Wednesday, January 29, 2014

In Memory of Charlotte Adams

so I don’t know what’s wrong and what’s right when someone you love dies, so I’m just gonna go with my gut.

My grandmother never really understood how wonderful she was. But I respect her for the life that she lead. She got married at 18 years old, had five kids, and went to school to become a registered nurse. Anyone who knew her would know how kind and generous she was. When she knew someone needed help, she would do whatever she could to make things better.

She had the loveliest eyes, which I'm told mine resemble, and the nicest laugh. I always loved making her laugh.

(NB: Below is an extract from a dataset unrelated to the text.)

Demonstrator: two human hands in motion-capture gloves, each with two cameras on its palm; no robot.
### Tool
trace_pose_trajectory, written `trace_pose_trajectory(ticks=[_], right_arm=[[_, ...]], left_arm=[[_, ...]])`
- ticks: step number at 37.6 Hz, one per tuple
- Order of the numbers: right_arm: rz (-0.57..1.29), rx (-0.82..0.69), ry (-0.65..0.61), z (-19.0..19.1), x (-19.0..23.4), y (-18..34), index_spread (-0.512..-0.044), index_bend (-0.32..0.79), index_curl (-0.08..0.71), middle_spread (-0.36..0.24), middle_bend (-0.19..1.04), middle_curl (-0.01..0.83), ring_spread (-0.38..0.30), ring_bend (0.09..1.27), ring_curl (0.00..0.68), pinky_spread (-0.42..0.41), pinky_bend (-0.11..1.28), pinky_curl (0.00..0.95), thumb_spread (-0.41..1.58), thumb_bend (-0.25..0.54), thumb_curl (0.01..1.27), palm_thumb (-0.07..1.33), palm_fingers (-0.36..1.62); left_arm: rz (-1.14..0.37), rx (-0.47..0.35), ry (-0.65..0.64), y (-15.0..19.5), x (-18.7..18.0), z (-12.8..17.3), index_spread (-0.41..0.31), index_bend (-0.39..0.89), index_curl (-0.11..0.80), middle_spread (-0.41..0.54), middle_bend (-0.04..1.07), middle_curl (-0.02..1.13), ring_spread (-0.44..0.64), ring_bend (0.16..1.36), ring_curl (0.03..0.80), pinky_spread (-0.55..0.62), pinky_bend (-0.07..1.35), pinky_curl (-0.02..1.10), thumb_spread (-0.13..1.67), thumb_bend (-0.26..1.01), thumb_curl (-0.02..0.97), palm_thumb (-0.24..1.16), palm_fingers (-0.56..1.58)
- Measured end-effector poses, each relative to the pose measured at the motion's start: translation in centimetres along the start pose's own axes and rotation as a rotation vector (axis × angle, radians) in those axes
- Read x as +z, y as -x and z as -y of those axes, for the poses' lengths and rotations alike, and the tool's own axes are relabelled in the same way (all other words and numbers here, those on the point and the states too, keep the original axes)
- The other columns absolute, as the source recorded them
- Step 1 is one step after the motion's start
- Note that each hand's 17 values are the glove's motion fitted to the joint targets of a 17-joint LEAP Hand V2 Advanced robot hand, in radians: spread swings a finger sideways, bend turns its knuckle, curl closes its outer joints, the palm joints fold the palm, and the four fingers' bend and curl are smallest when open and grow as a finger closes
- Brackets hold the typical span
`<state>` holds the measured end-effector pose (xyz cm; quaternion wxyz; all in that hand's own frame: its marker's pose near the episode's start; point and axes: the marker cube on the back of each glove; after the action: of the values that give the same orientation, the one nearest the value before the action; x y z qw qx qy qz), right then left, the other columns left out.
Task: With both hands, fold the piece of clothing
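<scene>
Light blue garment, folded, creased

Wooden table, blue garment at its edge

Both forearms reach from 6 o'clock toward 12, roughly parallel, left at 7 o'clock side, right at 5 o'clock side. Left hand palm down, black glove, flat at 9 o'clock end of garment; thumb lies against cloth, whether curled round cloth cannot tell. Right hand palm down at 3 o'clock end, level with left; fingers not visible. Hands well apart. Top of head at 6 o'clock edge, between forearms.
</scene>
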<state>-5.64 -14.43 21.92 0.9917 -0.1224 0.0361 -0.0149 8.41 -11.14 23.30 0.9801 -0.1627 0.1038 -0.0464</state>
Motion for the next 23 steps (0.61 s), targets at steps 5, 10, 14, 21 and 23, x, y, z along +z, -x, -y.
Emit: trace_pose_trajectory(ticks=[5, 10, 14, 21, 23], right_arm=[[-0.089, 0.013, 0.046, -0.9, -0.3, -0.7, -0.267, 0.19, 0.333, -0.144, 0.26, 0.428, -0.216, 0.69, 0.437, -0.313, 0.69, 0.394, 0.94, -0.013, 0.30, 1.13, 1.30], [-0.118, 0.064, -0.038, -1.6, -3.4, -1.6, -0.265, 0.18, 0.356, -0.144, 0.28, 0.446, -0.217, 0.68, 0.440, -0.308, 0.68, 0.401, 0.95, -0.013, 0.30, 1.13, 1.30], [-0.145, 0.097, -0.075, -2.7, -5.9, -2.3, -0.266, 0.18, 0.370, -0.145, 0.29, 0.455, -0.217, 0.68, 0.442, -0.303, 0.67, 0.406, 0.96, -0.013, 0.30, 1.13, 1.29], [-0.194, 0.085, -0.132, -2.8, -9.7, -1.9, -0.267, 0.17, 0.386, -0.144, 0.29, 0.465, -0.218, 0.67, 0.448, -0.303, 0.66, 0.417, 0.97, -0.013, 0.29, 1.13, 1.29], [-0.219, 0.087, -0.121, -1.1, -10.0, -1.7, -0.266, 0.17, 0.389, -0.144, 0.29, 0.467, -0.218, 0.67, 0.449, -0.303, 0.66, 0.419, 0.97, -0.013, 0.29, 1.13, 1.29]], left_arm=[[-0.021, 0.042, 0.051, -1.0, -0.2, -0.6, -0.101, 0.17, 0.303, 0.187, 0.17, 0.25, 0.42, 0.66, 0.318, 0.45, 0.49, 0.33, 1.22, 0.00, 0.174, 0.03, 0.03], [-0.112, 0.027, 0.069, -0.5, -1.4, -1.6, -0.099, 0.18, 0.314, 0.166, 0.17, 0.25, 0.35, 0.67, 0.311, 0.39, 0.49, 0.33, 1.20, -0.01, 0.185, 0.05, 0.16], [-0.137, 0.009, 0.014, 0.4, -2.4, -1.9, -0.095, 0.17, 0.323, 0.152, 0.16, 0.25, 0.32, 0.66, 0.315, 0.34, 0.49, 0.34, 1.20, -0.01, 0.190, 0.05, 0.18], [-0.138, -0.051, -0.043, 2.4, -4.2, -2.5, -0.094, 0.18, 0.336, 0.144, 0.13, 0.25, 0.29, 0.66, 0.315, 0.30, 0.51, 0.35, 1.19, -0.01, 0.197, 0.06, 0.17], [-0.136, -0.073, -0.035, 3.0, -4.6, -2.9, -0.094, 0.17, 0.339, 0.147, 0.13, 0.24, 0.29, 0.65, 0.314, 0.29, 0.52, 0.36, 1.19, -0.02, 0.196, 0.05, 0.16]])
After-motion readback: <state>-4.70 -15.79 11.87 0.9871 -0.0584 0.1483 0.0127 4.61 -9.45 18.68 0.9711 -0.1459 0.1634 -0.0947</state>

She's been around my whole life. She was at the hospital the day I was born. She always told me that she knew I was a girl even before I was born, and she was one of the first people to hold me. 

I spent so much time at her house. We would bake cookies, and she would take me to the zoo, and I would spend several nights in a row there. I loved being there. 

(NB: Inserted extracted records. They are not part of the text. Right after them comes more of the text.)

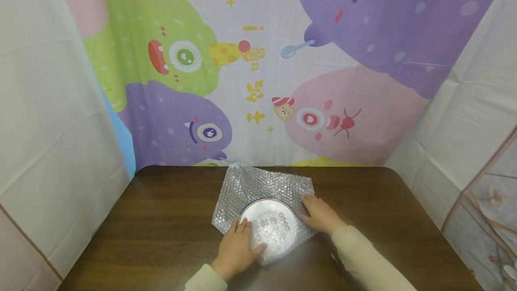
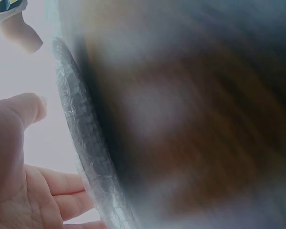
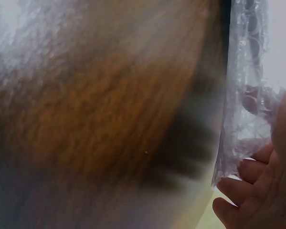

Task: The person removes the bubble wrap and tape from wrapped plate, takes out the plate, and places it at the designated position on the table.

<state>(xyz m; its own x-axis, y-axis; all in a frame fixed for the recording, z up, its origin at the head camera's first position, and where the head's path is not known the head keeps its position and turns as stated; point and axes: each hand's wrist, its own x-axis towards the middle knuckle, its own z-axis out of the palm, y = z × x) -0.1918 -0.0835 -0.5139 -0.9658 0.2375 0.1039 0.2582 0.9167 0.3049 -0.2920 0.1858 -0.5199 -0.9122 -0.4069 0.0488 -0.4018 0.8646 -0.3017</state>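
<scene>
A round white plate point(image 1: 264, 210) with a dark rim and a small coloured print lies on a sheet of bubble wrap point(image 1: 262, 183) on the table. Clear wrap also covers its nearer part. My left hand point(image 1: 237, 248) rests on the plate's left side, fingers stretched forward and thumb spread. On the sheet's right side lies my right hand point(image 1: 321, 214), its fingers extended over the wrap beside the plate. The left wrist view shows the left hand point(image 2: 33, 181) against the wrap's edge point(image 2: 80, 124). In the right wrist view the right fingers point(image 3: 236, 191) touch the wrap point(image 3: 243, 119).
The dark brown wooden table point(image 1: 161, 219) has rounded far corners. Behind it hangs a cloth point(image 1: 250, 147) printed with cartoon monsters. Pale cloth panels point(image 1: 36, 116) flank the table on both sides.
</scene>
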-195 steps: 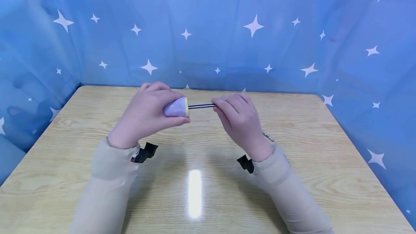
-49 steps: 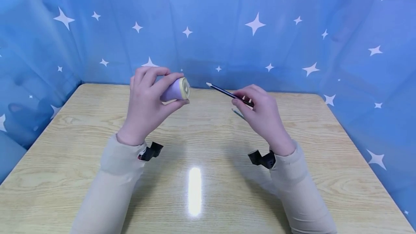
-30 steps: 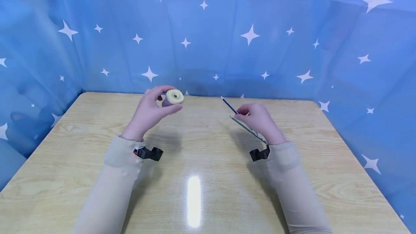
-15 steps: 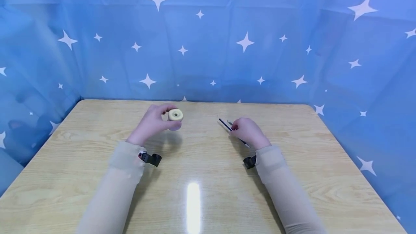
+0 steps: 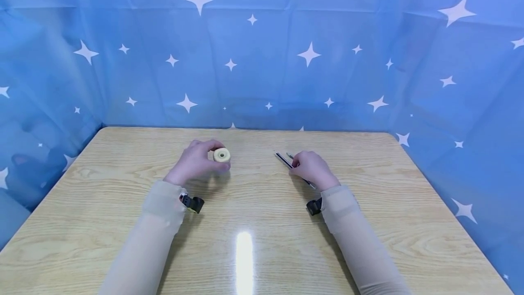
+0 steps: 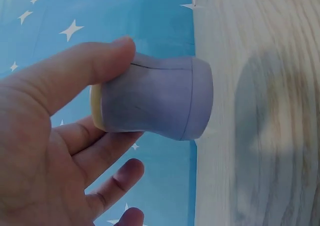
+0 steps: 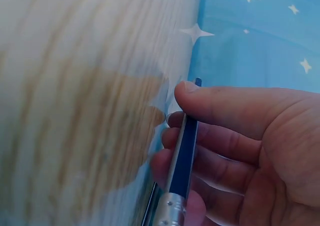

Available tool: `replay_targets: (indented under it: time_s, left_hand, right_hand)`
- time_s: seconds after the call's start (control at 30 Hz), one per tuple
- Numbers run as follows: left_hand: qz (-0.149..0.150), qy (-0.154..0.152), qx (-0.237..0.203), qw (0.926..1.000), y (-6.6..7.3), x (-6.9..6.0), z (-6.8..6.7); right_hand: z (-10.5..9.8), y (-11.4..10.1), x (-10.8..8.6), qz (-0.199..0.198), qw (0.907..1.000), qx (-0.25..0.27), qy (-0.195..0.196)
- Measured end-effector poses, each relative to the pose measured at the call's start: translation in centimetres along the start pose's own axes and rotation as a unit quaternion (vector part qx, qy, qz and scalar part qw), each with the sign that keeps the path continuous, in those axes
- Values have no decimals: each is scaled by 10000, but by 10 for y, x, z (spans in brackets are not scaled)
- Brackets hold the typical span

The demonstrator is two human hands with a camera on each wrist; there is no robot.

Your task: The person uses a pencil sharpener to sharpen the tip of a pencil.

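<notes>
My left hand grips a small waisted pencil sharpener, lilac with a cream top that has a hole in its middle. It is upright, and the left wrist view shows a narrow gap between its base and the tabletop. To the right, my right hand pinches a dark blue striped pencil between thumb and fingers, low over the table. A silver ferrule sits at the pencil's near end. Beside it lies a second pencil, mostly hidden behind the right hand.
The light wood table spreads out under both hands, with a bright light reflection near its front. A blue curtain with white stars hangs along the back and sides.
Earlier the pencil was in the sharpener's hole; then they were drawn apart. Both hands have since come down towards the table. The sharpener has turned hole upward, the pencil lowered beside the other.
</notes>
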State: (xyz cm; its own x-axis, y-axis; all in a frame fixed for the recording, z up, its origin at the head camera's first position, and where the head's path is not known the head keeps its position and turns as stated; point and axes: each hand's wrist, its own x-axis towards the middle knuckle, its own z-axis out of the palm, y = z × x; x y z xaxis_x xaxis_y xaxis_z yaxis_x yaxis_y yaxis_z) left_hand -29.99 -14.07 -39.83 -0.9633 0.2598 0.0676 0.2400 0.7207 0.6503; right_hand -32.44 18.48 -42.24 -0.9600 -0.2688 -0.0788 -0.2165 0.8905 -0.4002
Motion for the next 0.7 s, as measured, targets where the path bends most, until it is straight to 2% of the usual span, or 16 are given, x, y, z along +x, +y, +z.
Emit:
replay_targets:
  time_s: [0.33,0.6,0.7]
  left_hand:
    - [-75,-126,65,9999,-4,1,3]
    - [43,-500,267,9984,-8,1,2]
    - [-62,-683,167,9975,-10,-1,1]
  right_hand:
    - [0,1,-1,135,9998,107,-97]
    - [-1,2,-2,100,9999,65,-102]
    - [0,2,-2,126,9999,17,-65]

When my parents got divorced, we moved in with them. Things did change, as one might expect. But she became another parent, not just a grandparent to me. But I always knew that she still loved me to pieces, and that she genuinely viewed me as a wonderful, beautiful person. Even though I still don’t see that in myself, she always did.

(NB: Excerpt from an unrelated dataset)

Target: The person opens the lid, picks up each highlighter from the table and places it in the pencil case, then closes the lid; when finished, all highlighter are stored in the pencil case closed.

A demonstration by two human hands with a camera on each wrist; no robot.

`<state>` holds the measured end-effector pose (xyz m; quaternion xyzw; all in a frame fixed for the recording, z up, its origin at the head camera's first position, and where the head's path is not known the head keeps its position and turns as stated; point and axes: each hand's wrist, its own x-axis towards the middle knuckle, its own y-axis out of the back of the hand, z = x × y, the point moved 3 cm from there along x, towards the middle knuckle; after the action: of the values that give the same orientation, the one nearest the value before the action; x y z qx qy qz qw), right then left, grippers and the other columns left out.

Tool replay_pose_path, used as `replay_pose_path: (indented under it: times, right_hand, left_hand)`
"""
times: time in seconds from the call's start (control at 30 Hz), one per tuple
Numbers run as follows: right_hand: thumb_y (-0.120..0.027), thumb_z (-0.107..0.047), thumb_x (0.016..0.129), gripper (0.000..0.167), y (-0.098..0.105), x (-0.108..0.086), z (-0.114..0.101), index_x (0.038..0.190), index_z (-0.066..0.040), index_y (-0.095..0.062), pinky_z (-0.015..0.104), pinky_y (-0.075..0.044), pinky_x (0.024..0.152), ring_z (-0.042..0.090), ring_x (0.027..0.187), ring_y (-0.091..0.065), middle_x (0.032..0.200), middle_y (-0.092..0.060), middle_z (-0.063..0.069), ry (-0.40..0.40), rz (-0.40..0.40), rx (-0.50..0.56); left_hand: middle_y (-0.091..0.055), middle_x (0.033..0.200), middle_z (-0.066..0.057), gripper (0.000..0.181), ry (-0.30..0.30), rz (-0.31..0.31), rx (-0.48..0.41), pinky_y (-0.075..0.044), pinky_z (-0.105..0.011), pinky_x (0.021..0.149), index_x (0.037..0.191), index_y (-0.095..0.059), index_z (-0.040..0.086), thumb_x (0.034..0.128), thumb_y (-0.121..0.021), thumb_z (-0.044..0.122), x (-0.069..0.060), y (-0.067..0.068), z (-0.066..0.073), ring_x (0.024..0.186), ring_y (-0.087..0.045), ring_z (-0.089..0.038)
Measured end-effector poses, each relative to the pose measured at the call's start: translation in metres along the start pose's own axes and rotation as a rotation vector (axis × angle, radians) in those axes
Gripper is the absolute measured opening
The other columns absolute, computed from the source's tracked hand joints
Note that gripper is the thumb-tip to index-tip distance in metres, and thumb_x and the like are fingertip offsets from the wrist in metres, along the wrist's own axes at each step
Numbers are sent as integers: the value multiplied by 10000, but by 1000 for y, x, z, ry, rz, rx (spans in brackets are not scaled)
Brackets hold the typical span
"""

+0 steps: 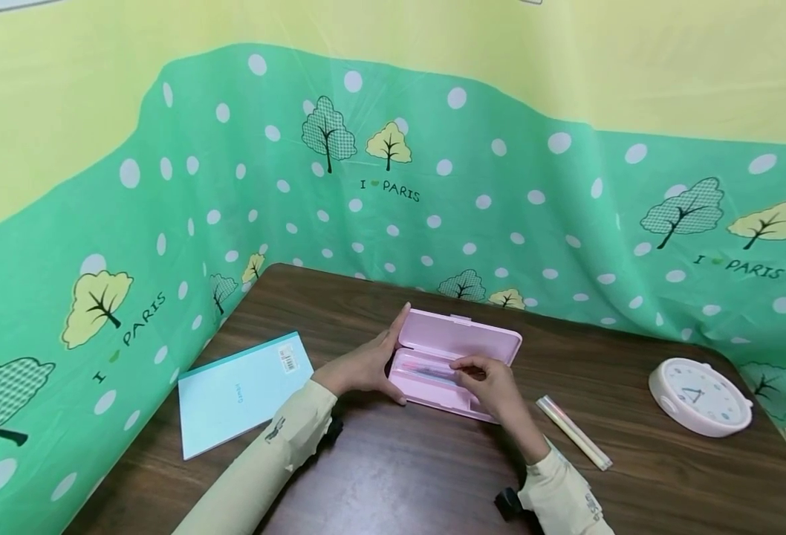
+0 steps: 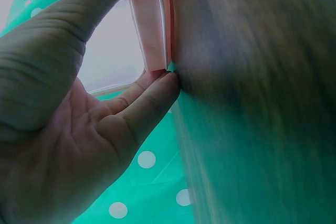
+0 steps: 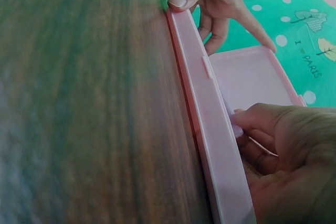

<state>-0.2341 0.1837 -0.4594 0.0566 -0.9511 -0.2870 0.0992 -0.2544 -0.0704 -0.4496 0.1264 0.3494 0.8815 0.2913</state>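
A pink pencil case [image 1: 426, 394] lies on the table with its lid [image 1: 460, 334] raised at the back. My left hand [image 1: 368, 364] grips the case's left end, thumb at the near edge and a finger reaching up to the lid. Inside the case, several slim pens [image 1: 423, 368] lie along the tray. My right hand [image 1: 495, 385] reaches into the case and pinches a pen at the right end of them. In the right wrist view, a pale purple end [image 3: 237, 130] shows by its fingertips; the rest is hidden behind the case wall [image 3: 210, 114].
A light blue notebook [image 1: 242, 401] with a barcode label lies at the left. Right of the case is a bundle of slim, pale-coloured pens [image 1: 573, 433]. Farther right is a round pink clock [image 1: 700, 397]. A patterned green curtain [image 1: 420, 223] hangs behind the brown table [image 1: 400, 475].
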Motion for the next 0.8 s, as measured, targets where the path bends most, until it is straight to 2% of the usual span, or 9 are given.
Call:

She got sick when I was in the 5th grade. She was diagnosed with cancer, and I was always terrified. Terrified of living in a world without her. And for awhile, I just tried to ignore it, pretend it wasn’t there, and nothing was wrong.

But for the last year or so, things have gotten so much worse. She’s been losing her memory, and her body has slowly shut down. I hated that this was happening to her, this amazing woman who was so kind and good having to go through this. I still don’t think it’s fair. 

She was in so much pain,  completely incoherent, and couldn't move on her own, and it was so sad to see. 

Last night she passed away, peacefully in her sleep.

I know that more than anything she wants me to be happy and make every day as good as I possibly can. I’m gonna try to do that for her. I will never forget the wonderful memories I have with her, and I will try to use all that she taught me to make myself and the world better, even in the smallest of ways. 

It’s going to be okay. It has to be okay.